▶ **Work to complete**
Nothing in the records may change. Print them all again.

*** Extracted information ***

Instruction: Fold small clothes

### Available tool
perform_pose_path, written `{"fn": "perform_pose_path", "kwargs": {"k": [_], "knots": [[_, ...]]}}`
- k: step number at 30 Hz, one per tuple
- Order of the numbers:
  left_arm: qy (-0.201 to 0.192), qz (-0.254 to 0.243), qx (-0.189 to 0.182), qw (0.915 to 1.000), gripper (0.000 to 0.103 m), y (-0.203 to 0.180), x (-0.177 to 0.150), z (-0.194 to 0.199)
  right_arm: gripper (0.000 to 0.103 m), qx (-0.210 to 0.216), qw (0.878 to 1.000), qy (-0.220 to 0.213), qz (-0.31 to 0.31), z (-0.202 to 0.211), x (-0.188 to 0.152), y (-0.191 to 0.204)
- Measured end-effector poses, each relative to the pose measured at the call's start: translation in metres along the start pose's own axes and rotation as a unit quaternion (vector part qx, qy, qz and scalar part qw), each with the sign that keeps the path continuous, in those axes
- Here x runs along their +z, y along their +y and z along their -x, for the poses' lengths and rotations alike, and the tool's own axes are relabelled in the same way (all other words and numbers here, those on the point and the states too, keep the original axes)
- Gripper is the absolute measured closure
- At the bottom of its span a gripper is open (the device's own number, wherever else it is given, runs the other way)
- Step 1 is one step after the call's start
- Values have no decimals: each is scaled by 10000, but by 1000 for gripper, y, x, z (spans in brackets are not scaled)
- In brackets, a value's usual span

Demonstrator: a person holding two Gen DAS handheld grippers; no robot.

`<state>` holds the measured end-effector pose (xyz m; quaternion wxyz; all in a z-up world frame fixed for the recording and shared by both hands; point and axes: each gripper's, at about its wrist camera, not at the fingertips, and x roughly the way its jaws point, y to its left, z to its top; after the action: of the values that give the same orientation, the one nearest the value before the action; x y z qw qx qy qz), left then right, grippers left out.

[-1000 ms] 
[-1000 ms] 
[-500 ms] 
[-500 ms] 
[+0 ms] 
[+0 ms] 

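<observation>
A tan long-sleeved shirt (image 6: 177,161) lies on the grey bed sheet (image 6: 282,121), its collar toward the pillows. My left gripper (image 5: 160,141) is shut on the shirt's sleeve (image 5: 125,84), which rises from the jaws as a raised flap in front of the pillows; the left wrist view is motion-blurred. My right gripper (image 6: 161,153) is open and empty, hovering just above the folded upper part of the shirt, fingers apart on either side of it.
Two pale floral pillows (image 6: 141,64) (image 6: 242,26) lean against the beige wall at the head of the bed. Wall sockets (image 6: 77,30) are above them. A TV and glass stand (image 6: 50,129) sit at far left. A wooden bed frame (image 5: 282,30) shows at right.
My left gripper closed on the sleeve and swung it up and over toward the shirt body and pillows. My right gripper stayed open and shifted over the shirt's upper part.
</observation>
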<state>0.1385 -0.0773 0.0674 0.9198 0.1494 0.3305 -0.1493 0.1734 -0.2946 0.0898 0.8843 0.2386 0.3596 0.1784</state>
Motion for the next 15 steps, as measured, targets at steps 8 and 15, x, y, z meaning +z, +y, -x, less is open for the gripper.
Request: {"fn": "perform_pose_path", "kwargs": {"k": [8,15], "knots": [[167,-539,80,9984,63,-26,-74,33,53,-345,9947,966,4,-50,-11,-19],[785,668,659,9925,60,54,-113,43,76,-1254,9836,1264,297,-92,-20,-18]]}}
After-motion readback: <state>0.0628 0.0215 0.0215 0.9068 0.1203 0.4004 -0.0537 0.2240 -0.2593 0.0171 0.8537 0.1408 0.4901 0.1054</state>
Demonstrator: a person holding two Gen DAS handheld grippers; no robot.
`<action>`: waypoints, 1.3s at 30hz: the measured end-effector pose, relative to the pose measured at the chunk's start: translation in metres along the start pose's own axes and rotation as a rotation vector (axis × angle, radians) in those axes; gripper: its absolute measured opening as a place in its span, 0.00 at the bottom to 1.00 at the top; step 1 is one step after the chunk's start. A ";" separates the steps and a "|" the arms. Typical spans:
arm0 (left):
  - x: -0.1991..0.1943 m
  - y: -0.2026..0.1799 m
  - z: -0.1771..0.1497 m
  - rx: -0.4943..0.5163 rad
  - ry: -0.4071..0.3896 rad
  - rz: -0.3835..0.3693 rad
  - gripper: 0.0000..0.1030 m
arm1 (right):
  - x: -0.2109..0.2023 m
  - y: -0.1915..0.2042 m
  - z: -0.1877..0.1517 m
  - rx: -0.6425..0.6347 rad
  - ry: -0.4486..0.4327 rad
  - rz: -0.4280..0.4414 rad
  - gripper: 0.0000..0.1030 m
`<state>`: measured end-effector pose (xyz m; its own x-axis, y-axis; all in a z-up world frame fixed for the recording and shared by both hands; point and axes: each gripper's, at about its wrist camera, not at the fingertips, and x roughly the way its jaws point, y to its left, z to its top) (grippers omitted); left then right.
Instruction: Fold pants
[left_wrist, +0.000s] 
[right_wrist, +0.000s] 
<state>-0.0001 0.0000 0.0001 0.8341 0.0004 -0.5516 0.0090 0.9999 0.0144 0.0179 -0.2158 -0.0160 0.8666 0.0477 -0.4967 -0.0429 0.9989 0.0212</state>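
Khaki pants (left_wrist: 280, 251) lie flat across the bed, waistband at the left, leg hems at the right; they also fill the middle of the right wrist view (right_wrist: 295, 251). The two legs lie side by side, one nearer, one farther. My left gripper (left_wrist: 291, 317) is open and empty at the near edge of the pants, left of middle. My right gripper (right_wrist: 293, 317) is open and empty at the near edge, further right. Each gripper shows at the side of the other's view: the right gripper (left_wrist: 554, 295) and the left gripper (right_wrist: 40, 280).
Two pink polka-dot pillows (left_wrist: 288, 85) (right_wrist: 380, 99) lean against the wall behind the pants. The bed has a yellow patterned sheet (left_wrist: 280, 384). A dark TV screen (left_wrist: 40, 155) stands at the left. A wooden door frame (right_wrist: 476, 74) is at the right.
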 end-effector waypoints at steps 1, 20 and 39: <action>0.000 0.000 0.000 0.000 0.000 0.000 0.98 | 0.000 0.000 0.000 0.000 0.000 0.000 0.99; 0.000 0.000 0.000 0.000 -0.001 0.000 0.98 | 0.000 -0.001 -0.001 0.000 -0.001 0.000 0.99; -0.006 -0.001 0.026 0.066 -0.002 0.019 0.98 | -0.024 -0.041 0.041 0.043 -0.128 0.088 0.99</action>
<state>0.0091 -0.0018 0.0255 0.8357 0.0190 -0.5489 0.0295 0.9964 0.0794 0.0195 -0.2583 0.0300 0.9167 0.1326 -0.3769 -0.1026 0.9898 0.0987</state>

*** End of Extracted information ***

▶ **Result for this task**
Instruction: Fold small clothes

### Available tool
perform_pose_path, written `{"fn": "perform_pose_path", "kwargs": {"k": [_], "knots": [[_, ...]]}}`
- k: step number at 30 Hz, one per tuple
- Order of the numbers:
  left_arm: qy (-0.201 to 0.192), qz (-0.254 to 0.243), qx (-0.189 to 0.182), qw (0.915 to 1.000), gripper (0.000 to 0.103 m), y (-0.203 to 0.180), x (-0.177 to 0.150), z (-0.194 to 0.199)
  right_arm: gripper (0.000 to 0.103 m), qx (-0.210 to 0.216), qw (0.878 to 1.000), qy (-0.220 to 0.213), qz (-0.31 to 0.31), z (-0.202 to 0.211), x (-0.188 to 0.152), y (-0.191 to 0.204)
- Measured end-effector poses, each relative to the pose measured at the call's start: translation in metres along the start pose's own axes and rotation as a unit quaternion (vector part qx, qy, qz and scalar part qw), each with the sign that keeps the path continuous, in those axes
- Here x runs along their +z, y along their +y and z along their -x, for the poses' lengths and rotations alike, and the tool's own axes are relabelled in the same way (all other words and numbers here, those on the point and the states too, keep the original axes)
- Gripper is the absolute measured closure
- At the bottom of its span a gripper is open (the device's own number, wherever else it is given, runs the other way)
- Step 1 is one step after the call's start
- Values have no decimals: each is scaled by 10000, but by 1000 for gripper, y, x, z (spans in brackets are not scaled)
- In brackets, a value's usual span

Demonstrator: a person holding two Gen DAS handheld grippers; no robot.

`<state>` holds the measured end-effector pose (xyz m; quaternion wxyz; all in a z-up world frame fixed for the recording and shared by both hands; point and axes: each gripper's, at about its wrist camera, not at the fingertips, and x roughly the way its jaws point, y to its left, z to its top; after the action: of the values that give the same orientation, the one nearest the value before the action; x y z qw qx qy qz), left then right, grippers left out.

[-1000 ms] 
[-1000 ms] 
[-500 ms] 
[-500 ms] 
[+0 ms] 
[+0 ms] 

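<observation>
A tan long-sleeved shirt (image 6: 177,161) lies on the grey bed sheet (image 6: 282,121), its collar toward the pillows. My left gripper (image 5: 160,141) is shut on the shirt's sleeve (image 5: 125,84), which rises from the jaws as a raised flap in front of the pillows; the left wrist view is motion-blurred. My right gripper (image 6: 161,153) is open and empty, hovering just above the folded upper part of the shirt, fingers apart on either side of it.
Two pale floral pillows (image 6: 141,64) (image 6: 242,26) lean against the beige wall at the head of the bed. Wall sockets (image 6: 77,30) are above them. A TV and glass stand (image 6: 50,129) sit at far left. A wooden bed frame (image 5: 282,30) shows at right.
My left gripper closed on the sleeve and swung it up and over toward the shirt body and pillows. My right gripper stayed open and shifted over the shirt's upper part.
</observation>
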<state>0.1385 -0.0773 0.0674 0.9198 0.1494 0.3305 -0.1493 0.1734 -0.2946 0.0898 0.8843 0.2386 0.3596 0.1784</state>
Motion for the next 15 steps, as measured, targets at steps 8 and 15, x, y, z meaning +z, +y, -x, less is open for the gripper.
Request: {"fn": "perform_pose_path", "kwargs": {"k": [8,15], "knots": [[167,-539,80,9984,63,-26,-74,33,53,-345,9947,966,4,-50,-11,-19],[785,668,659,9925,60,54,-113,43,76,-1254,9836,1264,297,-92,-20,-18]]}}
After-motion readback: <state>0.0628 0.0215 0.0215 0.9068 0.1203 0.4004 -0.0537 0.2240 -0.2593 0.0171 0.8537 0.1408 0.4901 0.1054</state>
Demonstrator: a person holding two Gen DAS handheld grippers; no robot.
`<action>`: waypoints, 1.3s at 30hz: the measured end-effector pose, relative to the pose measured at the chunk's start: translation in metres along the start pose's own axes and rotation as a rotation vector (axis × angle, radians) in those axes; gripper: its absolute measured opening as a place in its span, 0.00 at the bottom to 1.00 at the top; step 1 is one step after the chunk's start. A ";" separates the steps and a "|" the arms. Typical spans:
arm0 (left):
  - x: -0.1991..0.1943 m
  - y: -0.2026..0.1799 m
  - z: -0.1771..0.1497 m
  - rx: -0.4943..0.5163 rad
  - ry: -0.4071..0.3896 rad
  - rz: -0.3835..0.3693 rad
  - gripper: 0.0000..0.1030 m
arm1 (right):
  - x: -0.2109..0.2023 m
  - y: -0.1915..0.2042 m
  - z: -0.1877..0.1517 m
  - rx: -0.6425..0.6347 rad
  - ry: -0.4486..0.4327 rad
  - rz: -0.4280..0.4414 rad
  - gripper: 0.0000..0.1030 m
`<state>`: measured end-effector pose (xyz m; its own x-axis, y-axis; all in a z-up world frame fixed for the recording and shared by both hands; point and axes: each gripper's, at about its wrist camera, not at the fingertips, and x roughly the way its jaws point, y to its left, z to its top) (grippers omitted); left then right.
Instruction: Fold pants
[left_wrist, +0.000s] 
[right_wrist, +0.000s] 
<state>-0.0001 0.0000 0.0001 0.8341 0.0004 -0.5516 0.0090 0.9999 0.0144 0.0179 -0.2158 -0.0160 0.8666 0.0477 -0.4967 -0.0429 0.9989 0.0212</state>
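Khaki pants (left_wrist: 280, 251) lie flat across the bed, waistband at the left, leg hems at the right; they also fill the middle of the right wrist view (right_wrist: 295, 251). The two legs lie side by side, one nearer, one farther. My left gripper (left_wrist: 291, 317) is open and empty at the near edge of the pants, left of middle. My right gripper (right_wrist: 293, 317) is open and empty at the near edge, further right. Each gripper shows at the side of the other's view: the right gripper (left_wrist: 554, 295) and the left gripper (right_wrist: 40, 280).
Two pink polka-dot pillows (left_wrist: 288, 85) (right_wrist: 380, 99) lean against the wall behind the pants. The bed has a yellow patterned sheet (left_wrist: 280, 384). A dark TV screen (left_wrist: 40, 155) stands at the left. A wooden door frame (right_wrist: 476, 74) is at the right.
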 end-effector waypoints at steps 1, 20 and 39: <action>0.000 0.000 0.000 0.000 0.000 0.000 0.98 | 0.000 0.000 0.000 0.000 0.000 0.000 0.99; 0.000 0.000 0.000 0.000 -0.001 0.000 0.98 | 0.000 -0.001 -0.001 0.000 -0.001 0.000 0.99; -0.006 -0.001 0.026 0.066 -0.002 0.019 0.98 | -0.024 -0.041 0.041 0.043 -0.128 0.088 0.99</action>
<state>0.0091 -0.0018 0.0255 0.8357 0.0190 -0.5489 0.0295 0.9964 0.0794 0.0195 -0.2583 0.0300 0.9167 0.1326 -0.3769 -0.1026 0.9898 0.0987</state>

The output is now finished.